@sir This is a fantastic site and a great walkthrough. I'll be sure to bookmark this for reference

@sir Great guide, thanks!

The sentence in the very end, "when git doesn't realize that a commit it's pulled from the "other" branch is an updated version of the commit it conflicts with on "our" branch.", seems to have a typo, the last "it"? s/it/that?

Also perhaps it's better to show the branch graphs in the rebase section as SVGs or something?

@YaLTeR fixed that phrasing to make it more clear, thanks! I chose not to use SVGs because I want to encourage people to use the git command line, and I wanted to use the dataviz which the command line shows you to help familiarize people with it.

@sir
>git checkout master
>git rebase squash

hmm, I'd rather

git rebase master
git checkout master
git merge --ff-only squash

If squash is fast-forward of master, it gives the same result, but if it's not (i.e. there are commits in master that are not in squash), it'll put things in opposite order...

Well, my way assumes you don't have WIP commits on master, so I guess the git-rebase.io way is safer to recommend to newbies...

@Wolf480pl ¯\_(ツ)_/¯

Instead of doing what's safe I just don't make mistakes 😉

@sir me too :P

And I know I never have WIP stuff on master, so I rebase feature branches onto it and then merge back (which is fast-forward so no merge commit appears).

I wonder...
does anyone make random commits on master that should be logically after a feature branch?

@Wolf480pl @sir Yes, all the time. If it's not a major project with several developers, I only use branches if I'm working on something that I may not ever want to merge back into master.

@Wolf480pl I don't buy the cargo culting around feature branches. Not every feature has to be on a feature branch. I use feature branches sometimes (particularly when I have to use Github), but I also work off of master all the time and just rebase madly to keep different features in order. Then I use commands like git send-email -2 HEAD^^ to send slices of my history off for review

@sir oh, ok.

(I hope) I'm not cargo-culting feature branches either.
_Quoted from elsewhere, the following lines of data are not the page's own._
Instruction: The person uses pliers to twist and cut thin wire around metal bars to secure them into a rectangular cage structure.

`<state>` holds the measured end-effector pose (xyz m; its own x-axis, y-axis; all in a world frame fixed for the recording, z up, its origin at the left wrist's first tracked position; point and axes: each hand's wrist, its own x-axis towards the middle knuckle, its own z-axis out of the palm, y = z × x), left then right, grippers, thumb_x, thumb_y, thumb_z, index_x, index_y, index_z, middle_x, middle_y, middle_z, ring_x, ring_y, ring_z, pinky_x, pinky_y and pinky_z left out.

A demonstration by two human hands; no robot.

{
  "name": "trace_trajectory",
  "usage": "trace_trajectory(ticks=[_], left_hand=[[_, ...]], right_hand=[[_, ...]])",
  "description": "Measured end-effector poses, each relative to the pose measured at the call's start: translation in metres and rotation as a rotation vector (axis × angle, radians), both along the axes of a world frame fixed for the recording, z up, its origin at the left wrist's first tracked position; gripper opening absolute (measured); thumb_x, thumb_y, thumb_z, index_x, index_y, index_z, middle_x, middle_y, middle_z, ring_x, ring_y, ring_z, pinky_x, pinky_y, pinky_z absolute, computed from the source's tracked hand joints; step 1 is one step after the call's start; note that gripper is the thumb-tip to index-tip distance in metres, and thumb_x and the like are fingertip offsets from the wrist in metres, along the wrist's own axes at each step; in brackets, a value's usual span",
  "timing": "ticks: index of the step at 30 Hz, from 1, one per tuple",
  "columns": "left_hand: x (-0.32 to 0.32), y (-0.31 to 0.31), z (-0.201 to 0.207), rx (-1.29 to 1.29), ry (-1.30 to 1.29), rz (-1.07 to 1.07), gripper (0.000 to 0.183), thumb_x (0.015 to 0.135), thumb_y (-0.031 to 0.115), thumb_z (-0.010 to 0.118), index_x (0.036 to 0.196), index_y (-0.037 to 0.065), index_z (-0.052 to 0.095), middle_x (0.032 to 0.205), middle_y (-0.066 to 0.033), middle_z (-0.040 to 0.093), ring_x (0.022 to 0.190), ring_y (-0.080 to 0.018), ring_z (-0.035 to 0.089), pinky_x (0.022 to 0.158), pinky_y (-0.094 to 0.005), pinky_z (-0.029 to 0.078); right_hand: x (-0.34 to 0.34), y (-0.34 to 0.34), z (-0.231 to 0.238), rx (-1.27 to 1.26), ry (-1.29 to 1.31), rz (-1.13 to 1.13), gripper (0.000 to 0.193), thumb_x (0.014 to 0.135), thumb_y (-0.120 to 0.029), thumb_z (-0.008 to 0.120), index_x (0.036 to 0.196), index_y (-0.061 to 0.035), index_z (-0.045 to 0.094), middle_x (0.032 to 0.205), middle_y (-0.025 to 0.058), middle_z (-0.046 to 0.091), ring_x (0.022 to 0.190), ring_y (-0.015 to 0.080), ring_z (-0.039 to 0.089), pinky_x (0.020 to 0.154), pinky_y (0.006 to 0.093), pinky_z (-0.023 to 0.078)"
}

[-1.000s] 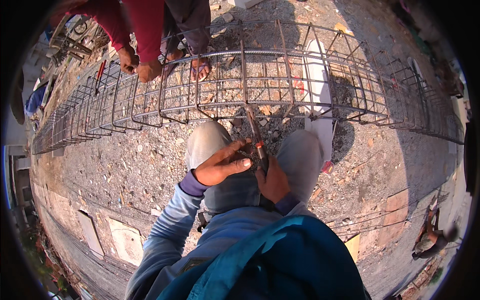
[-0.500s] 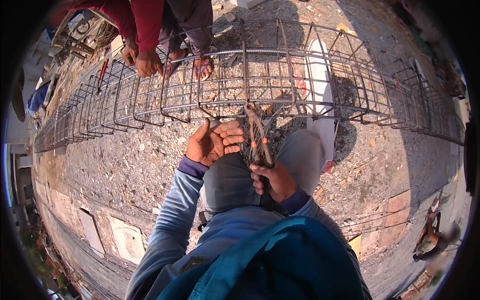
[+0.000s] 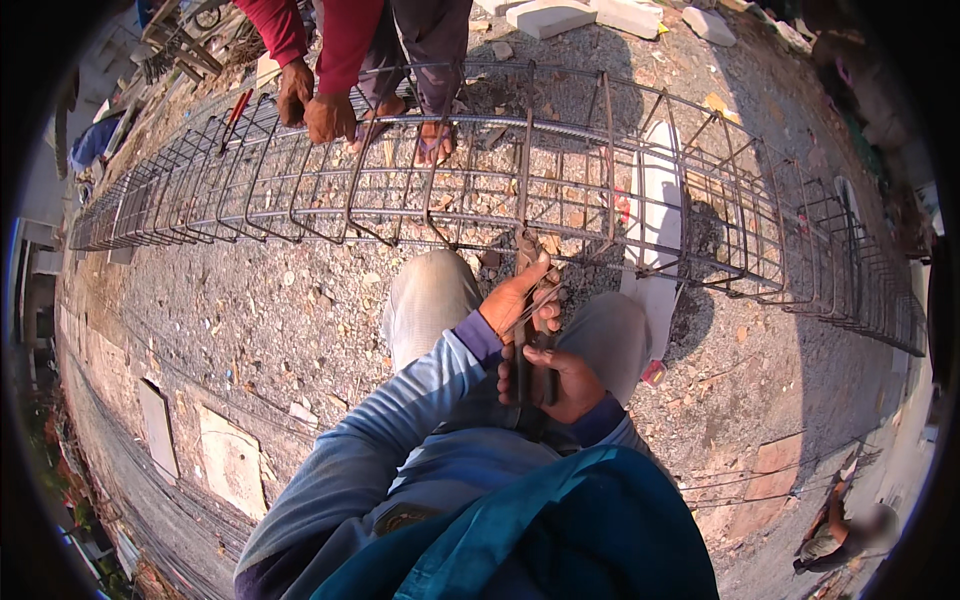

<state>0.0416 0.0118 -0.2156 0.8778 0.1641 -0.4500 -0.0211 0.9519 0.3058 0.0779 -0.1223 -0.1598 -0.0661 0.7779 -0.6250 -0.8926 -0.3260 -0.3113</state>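
My right hand (image 3: 568,382) is closed round the dark handles of pincers (image 3: 521,372), held upright between my knees. Just above it, my left hand (image 3: 518,302) closes on a bundle of thin tie wires (image 3: 548,293) lying against the pincers. The pincers' jaws point away from me, close to the near lower bar of a long rebar cage (image 3: 525,165). Whether they touch the bar I cannot tell. My left fingers partly hide the pincers' upper part.
Across the cage, a co-worker in red sleeves has both hands (image 3: 330,117) at its top bars. A red-handled tool (image 3: 238,108) rests there. A white slab (image 3: 652,300) lies under the cage on gravel. Another person (image 3: 838,530) is at the lower right.
My left hand has gone from open, palm up, to closed on the tie wires at the pincers. The pincers have turned more upright. The view has shifted.
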Motion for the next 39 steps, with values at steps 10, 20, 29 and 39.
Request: trace_trajectory(ticks=[10,20,29,39], left_hand=[[-0.005,0.014,0.003,0.054,0.09,-0.168,0.033,0.096,0.035,0.051,0.073,0.013,0.044,0.053,0.0031,0.035,0.04,-0.0094,0.033,0.043,-0.0264,0.029],[-0.005,-0.027,0.042,0.21,-0.283,0.15,0.061,0.096,0.053,0.03,0.094,0.001,0.061,0.105,-0.0208,0.061,0.11,-0.0282,0.053,0.094,-0.0372,0.039],[-0.009,-0.047,0.029,0.226,-0.224,0.252,0.031,0.08,0.029,0.047,0.083,0.0,0.059,0.072,-0.0132,0.056,0.065,-0.0281,0.053,0.071,-0.0437,0.046],[-0.008,-0.044,0.029,1.325,0.257,0.341,0.01,0.093,0.011,0.053,0.093,0.004,0.059,0.078,-0.0007,0.06,0.067,-0.0104,0.055,0.061,-0.0252,0.045]], right_hand=[[-0.02,0.014,-0.034,-0.101,0.059,0.08,0.017,0.084,-0.02,0.059,0.074,-0.0159,0.046,0.056,-0.0059,0.038,0.046,0.0092,0.037,0.046,0.0277,0.034],[0.013,-0.027,-0.041,0.534,0.525,0.255,0.028,0.089,-0.032,0.056,0.079,-0.007,0.049,0.058,0.0041,0.048,0.049,0.0181,0.053,0.052,0.0335,0.048],[0.021,-0.05,-0.022,0.667,0.648,0.297,0.044,0.092,-0.046,0.048,0.09,-0.0027,0.053,0.054,0.0053,0.048,0.045,0.0189,0.051,0.046,0.033,0.044],[0.047,-0.064,0.026,0.618,0.529,0.166,0.041,0.092,-0.027,0.052,0.117,0.0045,0.048,0.068,0.0102,0.056,0.057,0.0248,0.059,0.057,0.0372,0.051]])
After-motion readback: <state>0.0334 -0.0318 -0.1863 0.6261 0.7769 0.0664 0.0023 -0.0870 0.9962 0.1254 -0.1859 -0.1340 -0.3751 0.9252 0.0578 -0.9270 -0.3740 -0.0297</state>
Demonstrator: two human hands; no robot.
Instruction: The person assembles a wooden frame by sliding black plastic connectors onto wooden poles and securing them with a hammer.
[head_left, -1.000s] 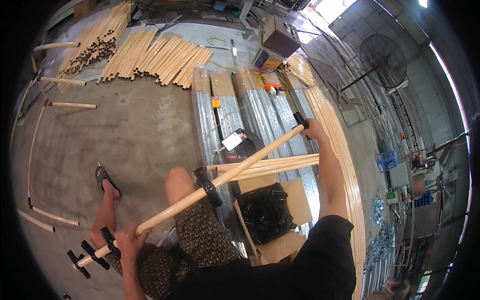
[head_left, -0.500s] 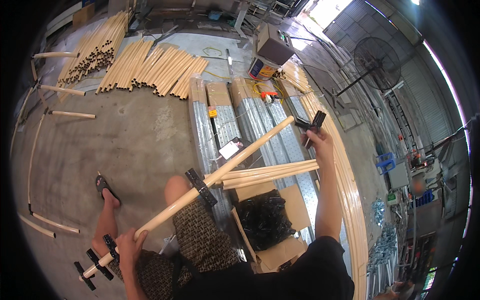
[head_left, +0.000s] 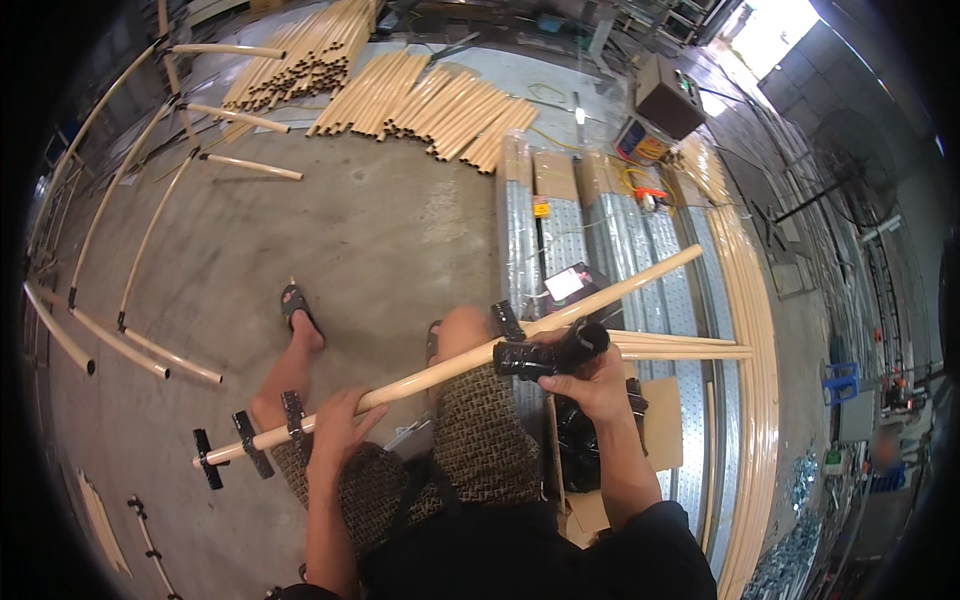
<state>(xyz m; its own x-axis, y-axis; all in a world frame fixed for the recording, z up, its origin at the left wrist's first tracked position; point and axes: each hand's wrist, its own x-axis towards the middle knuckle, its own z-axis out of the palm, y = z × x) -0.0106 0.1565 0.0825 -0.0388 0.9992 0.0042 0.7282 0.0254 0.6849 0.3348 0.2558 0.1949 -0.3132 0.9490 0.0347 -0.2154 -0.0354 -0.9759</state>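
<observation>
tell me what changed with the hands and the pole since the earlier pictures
The right hand has brought a black fitting from the far end of the pole back toward the body, near mid-pole. The left hand still grips the pole near three other fittings.

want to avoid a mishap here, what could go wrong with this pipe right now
The pipe could tip or swing: its far end sticks out past the right hand and might knock what looks like a phone, seen beside it. The black joint might slip and drop, since the right hand alone seems to hold it while the left hand is on the pipe.
</observation>
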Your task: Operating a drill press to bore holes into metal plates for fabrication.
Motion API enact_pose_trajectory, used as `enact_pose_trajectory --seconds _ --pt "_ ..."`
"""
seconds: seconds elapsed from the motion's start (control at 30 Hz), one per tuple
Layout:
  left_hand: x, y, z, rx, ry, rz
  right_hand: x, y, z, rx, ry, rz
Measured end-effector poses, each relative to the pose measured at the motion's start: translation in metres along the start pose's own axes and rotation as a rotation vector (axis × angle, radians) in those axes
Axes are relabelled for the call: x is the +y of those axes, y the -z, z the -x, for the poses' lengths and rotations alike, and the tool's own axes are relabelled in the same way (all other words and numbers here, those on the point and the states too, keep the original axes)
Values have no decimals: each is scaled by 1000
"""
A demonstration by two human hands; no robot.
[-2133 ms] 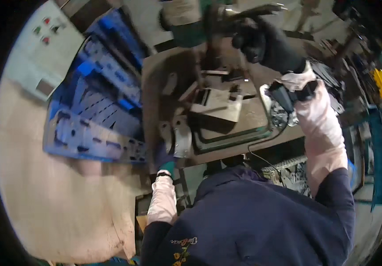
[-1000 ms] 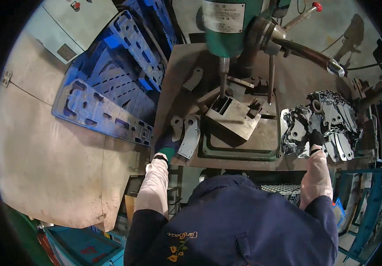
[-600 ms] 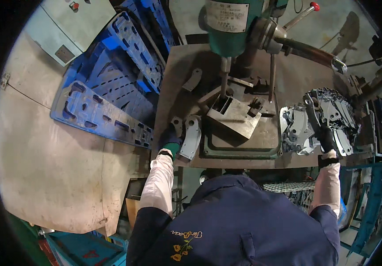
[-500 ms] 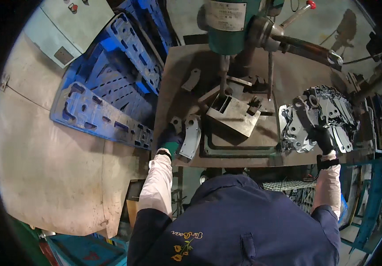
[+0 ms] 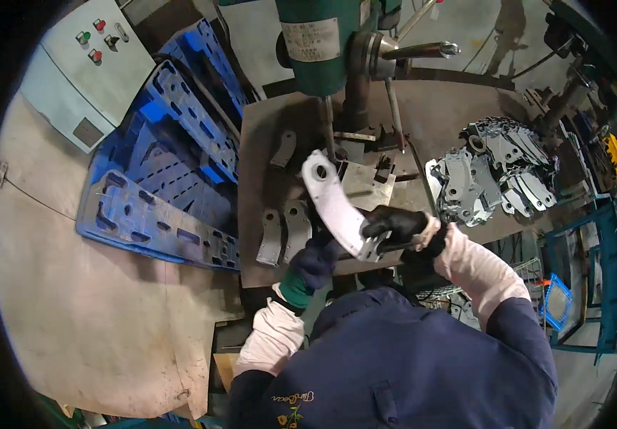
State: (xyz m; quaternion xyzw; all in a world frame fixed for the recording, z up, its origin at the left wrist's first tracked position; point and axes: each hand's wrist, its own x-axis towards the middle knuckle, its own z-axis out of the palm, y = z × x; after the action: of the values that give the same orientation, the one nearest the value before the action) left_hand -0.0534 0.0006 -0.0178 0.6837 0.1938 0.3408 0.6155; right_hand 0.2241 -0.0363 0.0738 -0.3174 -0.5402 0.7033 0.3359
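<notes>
My right hand [image 5: 393, 226], in a black glove, is closed on the lower end of a curved metal plate [image 5: 335, 204] with a round hole at its far end. The plate is raised in front of the drill press, partly covering the metal fixture block [image 5: 367, 184]. My left hand [image 5: 315, 263], in a dark glove with a green cuff, is just left of the plate's lower end; its fingers are blurred and partly hidden. Beside it, two similar curved plates [image 5: 270, 236] lie next to each other on the table, and a third plate [image 5: 284, 149] lies farther back.
The green drill press [image 5: 313, 57] stands at the back with its feed handles [image 5: 423, 50] reaching right. A pile of metal plates [image 5: 466, 182] covers the table's right side. Blue plastic pallets [image 5: 158, 214] and a grey control box [image 5: 90, 71] are to the left.
My right hand has come from the pile at the right to the middle, now with a curved plate. The left hand has left the plates at the left and moved right. The view has shifted.
</notes>
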Motion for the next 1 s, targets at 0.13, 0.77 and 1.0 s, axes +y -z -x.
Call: enact_pose_trajectory --seconds 0.13,0.77,1.0 --pt "5 -27 12 70 -125 428 3 -28 -34 -32 164 71" --pt "2 2 -19 402 202 -304 -45 25 -5 223 -131 121" --pt "1 9 -52 134 195 -1075 -156 14 22 339 103 -237"
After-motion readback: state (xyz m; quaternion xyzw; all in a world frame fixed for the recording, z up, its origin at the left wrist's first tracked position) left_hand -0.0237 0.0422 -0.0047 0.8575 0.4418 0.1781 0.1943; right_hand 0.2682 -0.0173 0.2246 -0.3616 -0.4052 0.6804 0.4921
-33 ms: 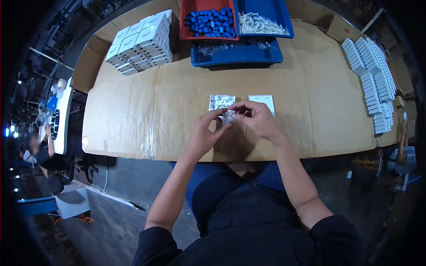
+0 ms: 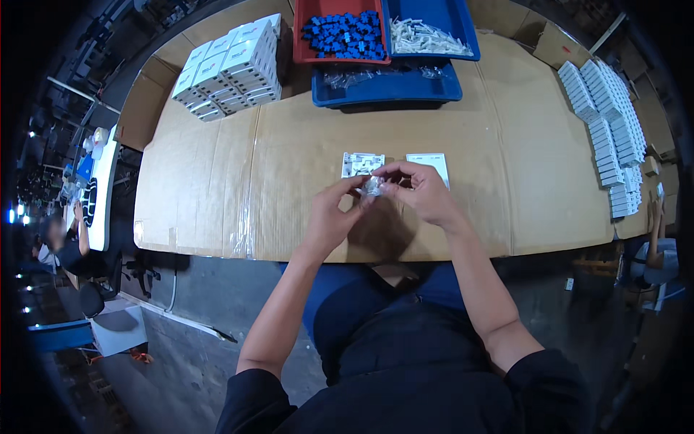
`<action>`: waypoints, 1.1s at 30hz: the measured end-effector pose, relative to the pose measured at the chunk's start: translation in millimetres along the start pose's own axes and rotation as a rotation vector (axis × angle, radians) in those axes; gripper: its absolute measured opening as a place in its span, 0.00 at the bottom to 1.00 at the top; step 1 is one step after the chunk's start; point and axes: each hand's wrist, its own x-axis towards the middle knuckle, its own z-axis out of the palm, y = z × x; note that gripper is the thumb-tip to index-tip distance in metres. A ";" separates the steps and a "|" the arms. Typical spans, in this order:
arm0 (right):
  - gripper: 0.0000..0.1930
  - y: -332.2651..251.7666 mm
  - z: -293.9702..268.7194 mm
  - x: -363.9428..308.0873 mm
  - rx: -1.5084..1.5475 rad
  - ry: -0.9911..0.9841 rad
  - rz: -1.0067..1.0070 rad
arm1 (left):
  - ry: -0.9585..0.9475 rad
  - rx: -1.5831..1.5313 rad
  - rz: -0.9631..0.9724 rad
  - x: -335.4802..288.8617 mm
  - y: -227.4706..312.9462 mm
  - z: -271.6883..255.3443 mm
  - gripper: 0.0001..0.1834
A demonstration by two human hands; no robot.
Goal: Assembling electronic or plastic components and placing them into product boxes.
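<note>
Both hands meet over the cardboard-covered table in front of me. My left hand (image 2: 337,217) pinches a small, crinkled clear plastic bag (image 2: 373,186) from its left side. The fingertips of my right hand (image 2: 425,194) grip the same bag from the right. What the bag contains is too small to make out. Just beyond my fingers lies an open white plastic housing (image 2: 363,162) with moulded parts inside, its near edge partly hidden by my hands. To its right, a flat white cover (image 2: 436,160) is partly covered by my right hand.
Stacked white boxes (image 2: 230,66) stand at the far left. A red tray (image 2: 297,43) of blue pieces and a blue tray (image 2: 468,29) of white pieces sit above another blue tray (image 2: 387,97). White units (image 2: 609,123) are piled right. People work at both sides.
</note>
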 end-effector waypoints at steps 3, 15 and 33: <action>0.13 2.8 -0.7 5.6 -0.088 0.025 -0.004 | 0.023 0.027 -0.015 3.4 -2.9 -6.7 0.21; 0.07 24.5 17.9 27.6 -0.471 0.188 -0.111 | 0.025 0.478 0.229 29.0 -25.3 -20.7 0.11; 0.03 37.9 19.7 20.6 -0.674 0.243 -0.248 | 0.021 0.609 0.337 14.8 -43.5 -17.6 0.13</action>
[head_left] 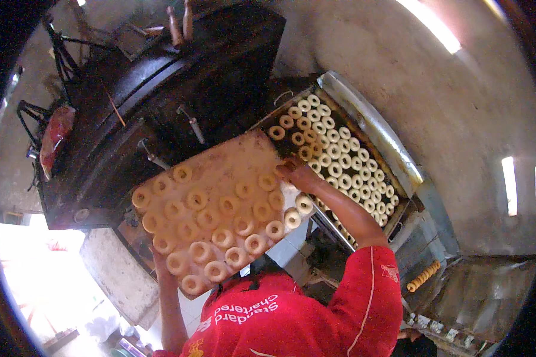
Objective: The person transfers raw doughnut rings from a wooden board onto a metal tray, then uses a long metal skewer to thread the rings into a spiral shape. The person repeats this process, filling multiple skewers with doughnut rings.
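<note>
A wide board, dusted pale and carrying rows of raw dough rings, is held out in front of me. My left hand supports it at the near left edge, its fingers mostly hidden beneath. At the board's right edge, beside the rings there, is my right hand with its fingers curled. What those fingers hold, if anything, is hidden. Just past that hand lies a large rectangular metal pan with a dark bottom. Many dough rings cover it, packed closely; I cannot tell whether they sit in oil.
A big dark metal unit with handles stands to the left and ahead. Behind the pan rises a bent metal guard against the wall. At the right, a row of browned rings lies beside a metal surface.
</note>
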### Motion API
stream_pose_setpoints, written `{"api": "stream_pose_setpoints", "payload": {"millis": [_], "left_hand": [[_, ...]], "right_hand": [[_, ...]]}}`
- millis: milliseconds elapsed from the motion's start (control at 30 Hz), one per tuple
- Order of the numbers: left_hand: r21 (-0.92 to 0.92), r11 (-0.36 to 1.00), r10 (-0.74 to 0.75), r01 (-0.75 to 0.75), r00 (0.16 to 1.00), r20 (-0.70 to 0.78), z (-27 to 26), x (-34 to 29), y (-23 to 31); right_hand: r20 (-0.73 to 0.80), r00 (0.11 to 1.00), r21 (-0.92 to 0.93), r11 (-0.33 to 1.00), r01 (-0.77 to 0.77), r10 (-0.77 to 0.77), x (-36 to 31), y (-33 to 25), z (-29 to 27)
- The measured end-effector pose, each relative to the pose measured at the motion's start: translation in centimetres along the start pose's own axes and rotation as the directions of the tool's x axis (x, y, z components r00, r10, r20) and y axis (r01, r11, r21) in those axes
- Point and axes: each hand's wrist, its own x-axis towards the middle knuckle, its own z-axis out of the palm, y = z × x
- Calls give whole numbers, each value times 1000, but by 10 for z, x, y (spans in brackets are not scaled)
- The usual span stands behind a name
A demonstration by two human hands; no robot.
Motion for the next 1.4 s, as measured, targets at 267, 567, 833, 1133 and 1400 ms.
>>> {"api": "stream_pose_setpoints", "payload": {"millis": [267,567,833,1133,1400], "left_hand": [[60,997,42,-37,996,-74,-48,3,8],[20,1000,5,-5,1000,25,-3,16,-13],[37,999,28,-29,999,15,-32,8,11],[20,1000,-3,3,1000,6,-49,11,4],[144,989,-13,10,1000,20,0,2,11]], "right_hand": [[-69,996,-307,951,33,-57,37,22,-18],[-130,953,-155,955,254,-275,-25,-77,5],[59,948,264,910,-318,314,19,-21,-26],[-323,924,104,978,-180,204,-20,-32,-17],[-64,990,-158,979,-131,122,-132,-17,16]]}}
I personaly tend to create shitloads of branches, and reserve master for simple bugfixes that will be merged into upstream quickly.

But your workflow seems reasonable too. I'll keep in mind this is another viable option.

@sir
>git checkout feature-2
>git rebase master

won't that also pick the first feature-1 commit onto master?

@sir
"It turns out feature-2 doesn't depend on any of the changes in feature-1"

But they share the commit in the middle of the graph. If I put names on them,

o1--o2--o3--o4--> master
\--o5--o6--> feature-1
\--o7--> feature-2

The commit o5 is part of the history of feature-2, and it's shared with feature-1, so I would say feature-2 is based on the changes in feature-1.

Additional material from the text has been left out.